А в общем, думал он не о Васе. Он сидел как на собственных поминках, и не себя ему было жаль сейчас, а жену свою, Полину: ей предстоит. Только пусть не устраивает всего этого, не нужно. Кто вспомнит, тот вспомнит и так, а по обязанности – зачем?
Они поженились не очень молодыми и без особой любви: сошлись, пожили и стали жить вместе. Но жизнь прожили дружно. Детей он не хотел, и теперь получалось так, что оставляет ее одну.
Все то время, пока ждал места в больнице – три недели с лишним,- он ничего не говорил Полине, и она жила не ведая. Но настал день, когда с вещами (все те же ложка-кружка, только теперь, по мирной жизни, еще и тапочки и пижама) они ехали в такси. Лицо Полины было такое, словно не она, а он везет ее класть в больницу. И там, в приемном покое, она никак не могла справиться со страхом за него, с нервами, куда-то ходила что-то узнавать, а глаза жалкие, затравленные, смотреть на нее невозможно. Он же, как только вошли в эту, словно в морге, цинковым железом обитую снаружи дверь и увидал он покорную очередь мужчин и женщин вдоль стены, а за стеклянной перегородкой- других, очень занятых мужчин и женщин в белых халатах (они выбегали, вбегали, мелькали, засматривающие в глаза пациенты мешали им заниматься делом), понял: тут надо сидеть и ждать терпеливо.

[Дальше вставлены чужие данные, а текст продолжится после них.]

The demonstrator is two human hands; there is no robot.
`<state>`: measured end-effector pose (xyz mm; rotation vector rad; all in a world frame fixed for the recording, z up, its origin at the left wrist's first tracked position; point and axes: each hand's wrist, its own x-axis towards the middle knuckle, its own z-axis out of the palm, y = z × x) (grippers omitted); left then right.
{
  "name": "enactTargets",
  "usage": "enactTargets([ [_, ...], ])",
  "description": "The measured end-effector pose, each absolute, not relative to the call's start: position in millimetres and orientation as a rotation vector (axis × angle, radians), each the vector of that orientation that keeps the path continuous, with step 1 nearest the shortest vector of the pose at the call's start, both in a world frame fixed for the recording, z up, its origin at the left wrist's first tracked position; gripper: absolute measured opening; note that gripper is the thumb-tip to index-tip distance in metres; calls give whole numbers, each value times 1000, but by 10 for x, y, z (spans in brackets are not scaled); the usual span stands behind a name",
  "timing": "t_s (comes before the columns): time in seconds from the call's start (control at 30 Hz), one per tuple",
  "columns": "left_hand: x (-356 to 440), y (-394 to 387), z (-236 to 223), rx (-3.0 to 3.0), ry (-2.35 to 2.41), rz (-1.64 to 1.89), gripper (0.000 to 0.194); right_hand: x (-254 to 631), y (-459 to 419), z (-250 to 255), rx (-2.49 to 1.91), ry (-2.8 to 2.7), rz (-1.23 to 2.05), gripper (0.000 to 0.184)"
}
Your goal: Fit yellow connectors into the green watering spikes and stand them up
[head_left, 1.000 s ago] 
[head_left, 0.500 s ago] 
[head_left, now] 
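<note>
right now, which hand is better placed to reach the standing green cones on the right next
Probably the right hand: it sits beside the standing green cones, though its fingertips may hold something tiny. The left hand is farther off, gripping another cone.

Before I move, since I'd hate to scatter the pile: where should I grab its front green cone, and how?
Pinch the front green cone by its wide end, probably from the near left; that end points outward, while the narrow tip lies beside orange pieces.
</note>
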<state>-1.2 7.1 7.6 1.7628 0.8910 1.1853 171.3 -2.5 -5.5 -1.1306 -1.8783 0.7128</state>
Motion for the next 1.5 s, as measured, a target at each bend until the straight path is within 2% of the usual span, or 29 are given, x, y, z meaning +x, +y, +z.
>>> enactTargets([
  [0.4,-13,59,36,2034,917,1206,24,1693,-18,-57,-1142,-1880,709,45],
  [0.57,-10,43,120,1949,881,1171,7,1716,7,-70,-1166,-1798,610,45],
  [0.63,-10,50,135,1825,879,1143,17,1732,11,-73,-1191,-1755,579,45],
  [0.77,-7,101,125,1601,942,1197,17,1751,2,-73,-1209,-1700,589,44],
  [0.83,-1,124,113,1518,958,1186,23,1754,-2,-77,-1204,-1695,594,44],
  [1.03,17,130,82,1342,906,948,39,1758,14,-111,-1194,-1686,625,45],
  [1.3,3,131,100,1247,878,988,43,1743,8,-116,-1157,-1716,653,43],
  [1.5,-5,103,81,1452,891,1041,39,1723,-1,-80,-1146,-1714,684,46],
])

Изредка являлся санитар, придурковатый малый в солдатской шапке на бритой голове; то ли шапка ему была велика, то ли голова мала. Запахнутый в больничную байковую синюю куртку, заплетаясь длинными ногами в солдатских незашнурованных ботинках, он как свой входил за перегородку, набирал на руку несколько папок и, усмехаясь слюнявым ртом, уводил за собой в даль бетонного коридора нескольких человек, словно не истории болезни нес, а судьбы их. И там, в переменчивом свете, под снижающимся серым потолком, они спешили за ним, удалялись – покорные души грешников. А вся очередь пересаживалась на стульях, подвигалась, и уже позади Николая Ивановича сидело больше, чем впереди, – это почему-то всегда успокаивает.